Many people belong to congregations where they reflect, pray and act on matters of faith – more often than not, relating to sexuality and marriage. NRA chapters bring folks together around their Second Amendment rights, and Legion and VFW posts focus on veterans’ issues. But there are nowhere near as many citizen organizations addressing bread-and-butter economic issues. Our unions do that, drawing workers together to deliberate, decide and act to make life better at work and in their communities. But if you don’t belong to a labor (or farmers’) union, where do you reflect and act together with co-workers and neighbors to assure a just reward for work, workplace safety, good health care and education, a healthy environment, decent transportation and a secure retirement for all? And where do you get accurate information about these and other matters?

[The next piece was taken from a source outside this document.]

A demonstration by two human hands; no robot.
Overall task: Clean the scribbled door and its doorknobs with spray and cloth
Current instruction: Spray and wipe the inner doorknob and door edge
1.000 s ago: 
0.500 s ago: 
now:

Many complain about negative TV, radio and newspaper ads and the deluge of viciously false mailers in some districts. But, if people aren’t receiving more accurate information somewhere else, on a regular basis – not just during campaign season – it’s easy to see how they could be swayed or, at least, confused or discouraged from voting.

On the radio the other day, Sister Simone Campbell, one of the Nuns on the Bus, described recent conversations she had with people who were confused and discouraged by negative political advertising, felt alienated from politicians and weren’t going to vote.

“It’s that alienation, separation, division that’s driving people apart,” she said. “We’ve gotta get into community so we’re connected to each other; so that there is an antidote from all of the money, all of the negativity, all of the ferocious stuff.”

Getting into community and connecting with each other: That’s called organizing. As union members and retirees, helping workers connect in unions is our focus. But, where that’s not timely or possible right now, we need to help form other kinds of democratic citizen organizations where working people can join together to learn and act to free themselves from the GOP grip.